How to Meditate 3 - Sitting with Yourself

Try not to turn your meditation into a battle, or to make it into another thing to beat yourself up with (I can't do this, I'm too impatient, there's something wrong with me because my brain just won't stop thinking).

When you sit to meditate, you inevitably find that you are sitting with yourself.  This can be uncomfortable and/or frustrating.  It might be that you are a planner, or a dreamer; that you relive the story of your past life, or that you imagine your future.  You might get stuck on a person, or a conversation, or a thought you've had.  You might feel something (pleasant or unpleasant) that you can't let go of: reliving a romantic encounter, for example, or going over an argument or past hurt.

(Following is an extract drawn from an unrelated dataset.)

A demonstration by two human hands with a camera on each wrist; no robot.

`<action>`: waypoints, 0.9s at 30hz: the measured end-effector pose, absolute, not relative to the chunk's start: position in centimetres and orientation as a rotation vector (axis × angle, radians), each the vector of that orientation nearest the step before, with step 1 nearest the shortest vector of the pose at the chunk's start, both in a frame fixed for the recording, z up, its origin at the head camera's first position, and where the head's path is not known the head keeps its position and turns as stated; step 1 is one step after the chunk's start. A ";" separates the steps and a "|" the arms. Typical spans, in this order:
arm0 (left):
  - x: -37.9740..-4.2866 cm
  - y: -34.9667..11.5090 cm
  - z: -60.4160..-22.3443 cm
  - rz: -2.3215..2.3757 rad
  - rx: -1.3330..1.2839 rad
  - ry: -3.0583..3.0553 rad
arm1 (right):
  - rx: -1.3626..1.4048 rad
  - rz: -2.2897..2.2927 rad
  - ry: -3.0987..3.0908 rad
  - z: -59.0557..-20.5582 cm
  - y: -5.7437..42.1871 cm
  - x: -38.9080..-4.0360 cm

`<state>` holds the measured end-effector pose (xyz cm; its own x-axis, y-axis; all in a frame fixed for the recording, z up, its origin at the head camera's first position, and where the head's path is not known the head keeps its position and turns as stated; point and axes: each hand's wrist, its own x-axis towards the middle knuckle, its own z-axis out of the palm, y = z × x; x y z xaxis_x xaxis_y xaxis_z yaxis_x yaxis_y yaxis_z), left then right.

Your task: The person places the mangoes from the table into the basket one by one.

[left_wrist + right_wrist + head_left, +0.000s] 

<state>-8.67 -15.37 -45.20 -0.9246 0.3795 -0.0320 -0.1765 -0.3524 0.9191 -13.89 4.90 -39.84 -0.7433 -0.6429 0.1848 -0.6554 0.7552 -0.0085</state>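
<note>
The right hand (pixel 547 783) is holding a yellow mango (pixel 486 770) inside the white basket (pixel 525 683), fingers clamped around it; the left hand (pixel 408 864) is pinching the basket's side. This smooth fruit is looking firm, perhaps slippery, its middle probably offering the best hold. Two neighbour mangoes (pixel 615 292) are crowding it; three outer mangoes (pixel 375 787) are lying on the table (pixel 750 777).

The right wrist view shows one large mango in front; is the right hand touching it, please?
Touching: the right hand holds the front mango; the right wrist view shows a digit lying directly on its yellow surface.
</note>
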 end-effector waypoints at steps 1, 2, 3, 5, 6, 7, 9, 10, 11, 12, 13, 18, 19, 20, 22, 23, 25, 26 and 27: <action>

Whatever it is that you find in yourself, know that at least the first stage of your meditation will often be a period of reconciling yourself to whatever it is that has been occupying your mind of late (consciously or subconsciously).  This is an important and valid part of the meditation process.  If our yoga practice is about observing ourselves and assessing our actions with clarity, then it is important that we do not flinch from the things that occupy our thinking minds.  Moreover, learning to sit quietly with whatever is present in us, can be the most challenging thing of all.  Sometimes I have longed to lose myself in my mantra, because it is SO much more settling than sitting with me, me, me, for the duration of my practice.

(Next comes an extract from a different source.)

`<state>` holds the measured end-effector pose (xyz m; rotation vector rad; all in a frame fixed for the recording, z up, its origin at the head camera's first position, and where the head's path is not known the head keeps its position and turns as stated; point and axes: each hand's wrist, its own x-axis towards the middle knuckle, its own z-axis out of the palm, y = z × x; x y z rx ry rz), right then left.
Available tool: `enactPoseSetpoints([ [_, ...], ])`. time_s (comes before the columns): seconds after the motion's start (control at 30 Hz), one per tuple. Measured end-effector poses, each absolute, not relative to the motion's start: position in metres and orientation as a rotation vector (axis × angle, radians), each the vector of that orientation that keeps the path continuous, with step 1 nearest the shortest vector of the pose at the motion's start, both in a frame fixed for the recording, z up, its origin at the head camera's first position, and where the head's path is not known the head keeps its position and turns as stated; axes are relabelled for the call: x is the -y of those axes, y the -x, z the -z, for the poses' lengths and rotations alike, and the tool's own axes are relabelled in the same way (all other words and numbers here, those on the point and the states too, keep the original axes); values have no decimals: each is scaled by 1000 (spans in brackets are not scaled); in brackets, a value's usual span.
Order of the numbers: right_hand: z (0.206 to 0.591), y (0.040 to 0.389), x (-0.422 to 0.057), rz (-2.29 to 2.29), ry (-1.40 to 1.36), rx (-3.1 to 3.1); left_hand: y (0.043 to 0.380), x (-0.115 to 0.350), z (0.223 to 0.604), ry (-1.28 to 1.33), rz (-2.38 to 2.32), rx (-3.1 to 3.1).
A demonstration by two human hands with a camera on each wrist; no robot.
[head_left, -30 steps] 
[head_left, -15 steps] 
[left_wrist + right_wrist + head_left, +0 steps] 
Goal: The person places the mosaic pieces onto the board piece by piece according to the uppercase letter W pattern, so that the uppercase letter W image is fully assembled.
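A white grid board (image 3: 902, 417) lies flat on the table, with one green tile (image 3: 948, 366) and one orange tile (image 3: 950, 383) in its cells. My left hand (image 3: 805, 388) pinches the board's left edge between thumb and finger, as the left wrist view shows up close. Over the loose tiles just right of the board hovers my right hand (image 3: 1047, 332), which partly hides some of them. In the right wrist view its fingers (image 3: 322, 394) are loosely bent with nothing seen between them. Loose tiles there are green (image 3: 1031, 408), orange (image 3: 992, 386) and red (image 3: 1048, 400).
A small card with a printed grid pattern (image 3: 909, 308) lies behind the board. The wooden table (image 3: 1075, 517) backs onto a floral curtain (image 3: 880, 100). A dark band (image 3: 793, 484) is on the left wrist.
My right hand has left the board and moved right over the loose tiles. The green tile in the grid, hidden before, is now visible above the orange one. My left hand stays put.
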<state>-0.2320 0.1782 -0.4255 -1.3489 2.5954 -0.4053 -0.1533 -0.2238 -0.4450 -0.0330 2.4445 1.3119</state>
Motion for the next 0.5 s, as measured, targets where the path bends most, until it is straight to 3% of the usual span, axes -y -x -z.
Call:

The proportion of your allotted meditation time that is taken up with thinking, will vary each time you sit.  Some days I have spent 50 minutes with thoughts buzzing around my head, finding only 10 minutes of peace at the end of my practice.  Very rarely (beautiful days), I sit and almost immediately fall into that deep, quiet space that exists behind everything.  Other times it comes and goes.  And the curious thing is, that sitting with beauty, joy and peace can be as challenging as sitting with your thoughts.  Sometimes I feel so unbounded, energetic and free that I can barely stand it!

But it is important not to judge.  There is a kind of wisdom to meditation that we cannot understand, but that we must trust.  The days that I sit with my thinking brain are as instructional, as motivational and move me along as much as the days when I fall into instant peace.

Accepting your practice as it comes to you is part of the practice.  That's faith.  That's trusting the process and trusting yourself.

If you continue to come up against blocks; if you find yourself forever mired in painful thoughts or lost in reveries, then you may wish to consider the amount of time that you are giving to your meditation practice.  In the past, I would sometimes emerge from meditation feeling irritable.  It turned out that I wasn't giving myself time to get beyond the busy brain part of my practice to the untroubled, dissolution into peace that comes after it.  Or you could ask your teacher or reach for a good book on meditation; sometimes a kind word and some advice from someone who's been there is all you need to help you along.

Meditation is a practice that moves along in its own sweet time.  We're not used to having to wait for things; we're used to getting what we want as and when we desire it; or else we work harder to get it.  Meditation is the opposite of this: try less, wait more, trust, and watch what happens without judgment.
 
"You can't always get what you want,
but if you try sometimes, you might find, you get what you need."